Washington, D. C, May 17, 1864.
You have no right to inspect telegrams for any purpose, and to do so without express authority of this Department would be a grave offense. The completion of the line across the river dispenses with your further service at Belle Plain. You are therefore relieved, and will immediately report at Washington, for further orders.
EDWIN M. STANTON.
Secretary of War.
BELLE PLAIN, May 17, 1864
(Received 9.15 a.m.)
Honorable E. M. STANTON:
SIR: I have the honor to acknowledge receipt of your telegram, and in obedience to your order will start by first boat for Washington. The line is completed to this point.
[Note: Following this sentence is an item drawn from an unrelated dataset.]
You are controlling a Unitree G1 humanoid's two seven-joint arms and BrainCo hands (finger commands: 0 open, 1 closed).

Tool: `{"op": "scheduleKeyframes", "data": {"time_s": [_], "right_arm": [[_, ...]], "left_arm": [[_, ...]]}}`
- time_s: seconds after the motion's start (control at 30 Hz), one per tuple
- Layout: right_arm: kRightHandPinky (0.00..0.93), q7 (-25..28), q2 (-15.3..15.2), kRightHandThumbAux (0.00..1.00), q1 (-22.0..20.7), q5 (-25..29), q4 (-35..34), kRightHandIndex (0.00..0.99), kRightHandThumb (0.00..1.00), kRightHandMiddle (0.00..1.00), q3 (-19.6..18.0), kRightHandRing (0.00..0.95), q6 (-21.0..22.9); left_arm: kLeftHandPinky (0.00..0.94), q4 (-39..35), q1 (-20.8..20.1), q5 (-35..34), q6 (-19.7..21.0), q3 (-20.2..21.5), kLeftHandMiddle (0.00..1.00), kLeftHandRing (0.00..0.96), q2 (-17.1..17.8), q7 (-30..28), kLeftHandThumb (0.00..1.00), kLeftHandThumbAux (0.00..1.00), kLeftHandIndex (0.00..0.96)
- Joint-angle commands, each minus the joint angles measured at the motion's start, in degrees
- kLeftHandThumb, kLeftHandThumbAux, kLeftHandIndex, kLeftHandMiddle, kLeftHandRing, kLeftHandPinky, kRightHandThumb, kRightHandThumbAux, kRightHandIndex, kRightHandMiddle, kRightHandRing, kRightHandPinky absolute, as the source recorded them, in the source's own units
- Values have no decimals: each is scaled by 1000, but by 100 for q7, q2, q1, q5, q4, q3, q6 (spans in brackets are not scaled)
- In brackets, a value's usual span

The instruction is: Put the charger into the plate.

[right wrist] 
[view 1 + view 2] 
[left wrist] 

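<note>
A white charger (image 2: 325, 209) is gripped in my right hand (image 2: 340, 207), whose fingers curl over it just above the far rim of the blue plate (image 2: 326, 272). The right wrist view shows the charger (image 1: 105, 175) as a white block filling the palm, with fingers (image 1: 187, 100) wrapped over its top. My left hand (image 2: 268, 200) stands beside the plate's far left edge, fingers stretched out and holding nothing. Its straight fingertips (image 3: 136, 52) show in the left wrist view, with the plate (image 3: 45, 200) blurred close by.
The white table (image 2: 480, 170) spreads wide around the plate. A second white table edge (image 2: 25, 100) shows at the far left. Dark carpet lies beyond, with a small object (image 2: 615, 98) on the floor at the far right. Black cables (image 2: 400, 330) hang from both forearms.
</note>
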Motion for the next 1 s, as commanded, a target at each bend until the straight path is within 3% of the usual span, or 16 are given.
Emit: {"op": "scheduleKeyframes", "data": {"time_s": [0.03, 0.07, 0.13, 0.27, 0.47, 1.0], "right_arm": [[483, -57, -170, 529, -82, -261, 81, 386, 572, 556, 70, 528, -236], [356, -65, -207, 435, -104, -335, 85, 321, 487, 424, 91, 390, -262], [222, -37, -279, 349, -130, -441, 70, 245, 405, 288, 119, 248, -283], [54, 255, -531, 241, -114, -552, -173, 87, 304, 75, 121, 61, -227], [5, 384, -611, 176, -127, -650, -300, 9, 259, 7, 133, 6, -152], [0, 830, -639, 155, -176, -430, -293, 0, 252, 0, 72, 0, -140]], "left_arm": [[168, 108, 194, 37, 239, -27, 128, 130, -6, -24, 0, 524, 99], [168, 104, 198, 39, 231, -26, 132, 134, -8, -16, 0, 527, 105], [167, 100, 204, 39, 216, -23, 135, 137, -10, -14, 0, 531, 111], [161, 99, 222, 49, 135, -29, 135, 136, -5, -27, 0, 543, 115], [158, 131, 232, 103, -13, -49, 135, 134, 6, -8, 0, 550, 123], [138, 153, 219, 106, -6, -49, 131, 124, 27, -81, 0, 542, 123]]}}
Very respectfully, your obedient servant,
A. D. COLLINS,
Captain, Veteran Reserve Corps.
BELLE PLAIN, VA., May 17, 1864-12 midnight.
(Received 12.15 a.m. 18th)
Major General H. W. HALLECK,
Chief of Staff:
Mosby, with about 200 men, attacked a detachment from Falmouth, within about 4 miles of this place, between Potomac Creek and the Fredericksburg road (three-quarters of a mile from the latter), and wounded the guide, Davis, in the head. I am about to dispatch 300 cavalry in pursuit. I have every reason to believe they are concentrating to make a descent on the depot, or to attack the train on its way to the front, as hundreds, of wagons are constantly on the road. Three hundred cavalry-all I have mounted-are not sufficient to guard trains, scour the country, picket, &c. There should be at least 800 or 900. The Eighth Illinois Cavalry, part of which I have, know this country.
J. J. ABERCROMBIE,
Belle Plain, May 17, 1864-8 a.m. (Received 8.40 a.m.)
Two thousand dismounted cavalry are now debarking. As soon as they are off I will relieve some of the infantry who have been guarding prisoners and send them on. General Tyler, with 9,000 men, is now on the road, heading for the army. Eight of a party of dismounted rebel cavalry captured last night. Party dispersed.